> _What needs to be done_: First find the line with "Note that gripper" in the entries below, then set down exactly every line through the line with "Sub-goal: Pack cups", that line included.

(Stored data)
•••••

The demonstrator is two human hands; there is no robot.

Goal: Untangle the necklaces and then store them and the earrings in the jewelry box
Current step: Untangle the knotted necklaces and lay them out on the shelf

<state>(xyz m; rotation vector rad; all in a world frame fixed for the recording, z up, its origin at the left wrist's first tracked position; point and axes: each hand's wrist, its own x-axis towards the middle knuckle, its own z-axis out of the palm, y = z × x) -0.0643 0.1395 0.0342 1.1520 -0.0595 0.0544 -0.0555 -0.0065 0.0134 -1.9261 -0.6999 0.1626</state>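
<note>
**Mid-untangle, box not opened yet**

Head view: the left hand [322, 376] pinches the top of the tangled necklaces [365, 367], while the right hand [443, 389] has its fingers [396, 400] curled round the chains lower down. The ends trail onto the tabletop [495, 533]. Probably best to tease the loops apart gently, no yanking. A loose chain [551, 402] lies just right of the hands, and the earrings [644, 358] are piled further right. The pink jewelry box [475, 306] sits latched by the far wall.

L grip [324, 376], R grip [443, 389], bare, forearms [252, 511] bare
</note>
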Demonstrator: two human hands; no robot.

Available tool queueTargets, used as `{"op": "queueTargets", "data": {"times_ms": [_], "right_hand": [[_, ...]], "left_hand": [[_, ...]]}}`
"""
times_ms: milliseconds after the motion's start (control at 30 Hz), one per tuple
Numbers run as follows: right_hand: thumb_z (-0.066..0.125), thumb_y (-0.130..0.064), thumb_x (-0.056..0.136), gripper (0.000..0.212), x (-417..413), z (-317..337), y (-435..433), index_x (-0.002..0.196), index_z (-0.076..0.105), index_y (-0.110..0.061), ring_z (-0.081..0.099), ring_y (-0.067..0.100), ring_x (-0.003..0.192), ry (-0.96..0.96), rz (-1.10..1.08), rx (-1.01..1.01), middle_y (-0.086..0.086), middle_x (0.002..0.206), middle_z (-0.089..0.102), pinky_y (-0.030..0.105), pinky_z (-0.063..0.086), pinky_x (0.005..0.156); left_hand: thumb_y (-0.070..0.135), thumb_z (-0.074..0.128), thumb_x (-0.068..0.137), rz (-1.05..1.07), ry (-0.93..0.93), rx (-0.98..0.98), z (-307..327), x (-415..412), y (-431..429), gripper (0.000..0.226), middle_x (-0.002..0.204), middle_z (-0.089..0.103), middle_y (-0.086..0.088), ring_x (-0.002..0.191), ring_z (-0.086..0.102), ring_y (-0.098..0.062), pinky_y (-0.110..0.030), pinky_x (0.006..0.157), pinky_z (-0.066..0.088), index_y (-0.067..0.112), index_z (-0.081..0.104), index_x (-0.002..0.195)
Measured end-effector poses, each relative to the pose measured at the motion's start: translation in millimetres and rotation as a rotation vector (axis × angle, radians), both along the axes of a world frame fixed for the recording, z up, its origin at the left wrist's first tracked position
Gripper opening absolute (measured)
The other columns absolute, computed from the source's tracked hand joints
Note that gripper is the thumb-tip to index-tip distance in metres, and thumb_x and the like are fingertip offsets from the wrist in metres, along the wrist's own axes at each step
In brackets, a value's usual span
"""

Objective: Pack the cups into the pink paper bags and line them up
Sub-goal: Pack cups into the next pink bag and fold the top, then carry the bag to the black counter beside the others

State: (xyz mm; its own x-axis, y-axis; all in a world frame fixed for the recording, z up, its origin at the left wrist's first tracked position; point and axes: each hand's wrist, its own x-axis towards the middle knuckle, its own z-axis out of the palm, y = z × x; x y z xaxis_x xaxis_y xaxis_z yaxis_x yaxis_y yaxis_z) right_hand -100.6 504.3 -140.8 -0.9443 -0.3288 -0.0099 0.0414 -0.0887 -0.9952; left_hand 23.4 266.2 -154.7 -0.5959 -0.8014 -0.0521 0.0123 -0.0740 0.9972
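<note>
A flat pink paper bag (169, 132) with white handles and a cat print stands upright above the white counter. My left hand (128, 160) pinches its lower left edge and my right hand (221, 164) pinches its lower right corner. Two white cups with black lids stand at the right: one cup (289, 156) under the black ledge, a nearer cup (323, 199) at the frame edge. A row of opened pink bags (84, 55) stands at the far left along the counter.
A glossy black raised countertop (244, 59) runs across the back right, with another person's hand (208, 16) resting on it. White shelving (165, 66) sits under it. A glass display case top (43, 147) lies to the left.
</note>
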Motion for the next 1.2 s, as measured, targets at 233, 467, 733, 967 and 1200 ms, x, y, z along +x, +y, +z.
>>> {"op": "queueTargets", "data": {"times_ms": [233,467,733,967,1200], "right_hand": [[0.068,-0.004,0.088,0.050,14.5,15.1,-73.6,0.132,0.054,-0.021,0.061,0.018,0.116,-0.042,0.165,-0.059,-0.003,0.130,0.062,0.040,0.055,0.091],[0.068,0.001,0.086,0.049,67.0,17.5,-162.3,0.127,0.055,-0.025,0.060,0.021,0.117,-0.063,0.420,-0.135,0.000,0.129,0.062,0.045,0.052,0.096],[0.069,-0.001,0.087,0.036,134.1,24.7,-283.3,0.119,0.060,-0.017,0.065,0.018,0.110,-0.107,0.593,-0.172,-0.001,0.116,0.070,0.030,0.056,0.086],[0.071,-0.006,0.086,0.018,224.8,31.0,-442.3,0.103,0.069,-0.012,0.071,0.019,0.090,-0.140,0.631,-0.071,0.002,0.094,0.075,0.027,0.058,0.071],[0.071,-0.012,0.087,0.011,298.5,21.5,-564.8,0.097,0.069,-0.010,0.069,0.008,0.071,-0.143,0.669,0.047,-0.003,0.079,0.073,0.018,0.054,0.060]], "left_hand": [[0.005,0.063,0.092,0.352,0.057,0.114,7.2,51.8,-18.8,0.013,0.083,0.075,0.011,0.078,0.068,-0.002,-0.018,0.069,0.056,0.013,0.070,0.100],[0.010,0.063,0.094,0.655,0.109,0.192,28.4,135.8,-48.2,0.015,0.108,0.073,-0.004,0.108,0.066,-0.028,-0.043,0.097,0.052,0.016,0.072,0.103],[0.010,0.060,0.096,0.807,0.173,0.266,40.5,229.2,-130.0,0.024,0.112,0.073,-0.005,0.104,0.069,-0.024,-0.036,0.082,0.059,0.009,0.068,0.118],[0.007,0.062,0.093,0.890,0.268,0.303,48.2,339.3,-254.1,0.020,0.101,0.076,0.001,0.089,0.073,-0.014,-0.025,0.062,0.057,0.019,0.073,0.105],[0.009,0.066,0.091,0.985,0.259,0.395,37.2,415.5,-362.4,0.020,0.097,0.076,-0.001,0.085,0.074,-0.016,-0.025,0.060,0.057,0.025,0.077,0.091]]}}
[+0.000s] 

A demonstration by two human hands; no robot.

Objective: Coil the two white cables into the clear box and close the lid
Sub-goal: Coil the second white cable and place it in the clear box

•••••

> _Solution for this task_:
Note that gripper is the thumb-tip to index-tip distance in metres, and thumb_x and the like are fingertip offsets from the wrist in metres, along the wrist's own axes at each step
In brackets, a value's usual span
"""

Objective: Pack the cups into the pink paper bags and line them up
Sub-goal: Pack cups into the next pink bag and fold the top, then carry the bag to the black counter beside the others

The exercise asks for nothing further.